**What to work on:** Transcribe the listing below from its opening line up to and including the line that contains "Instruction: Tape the"; reproduce nothing else.

**Input data:**
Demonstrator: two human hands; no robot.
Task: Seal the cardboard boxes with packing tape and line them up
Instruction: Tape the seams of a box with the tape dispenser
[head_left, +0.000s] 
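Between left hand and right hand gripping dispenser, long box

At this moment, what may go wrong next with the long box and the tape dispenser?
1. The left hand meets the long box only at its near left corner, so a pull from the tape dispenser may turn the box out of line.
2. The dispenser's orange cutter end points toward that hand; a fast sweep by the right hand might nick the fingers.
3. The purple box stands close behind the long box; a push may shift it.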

**Your solution:**
Demonstrator: two human hands; no robot.
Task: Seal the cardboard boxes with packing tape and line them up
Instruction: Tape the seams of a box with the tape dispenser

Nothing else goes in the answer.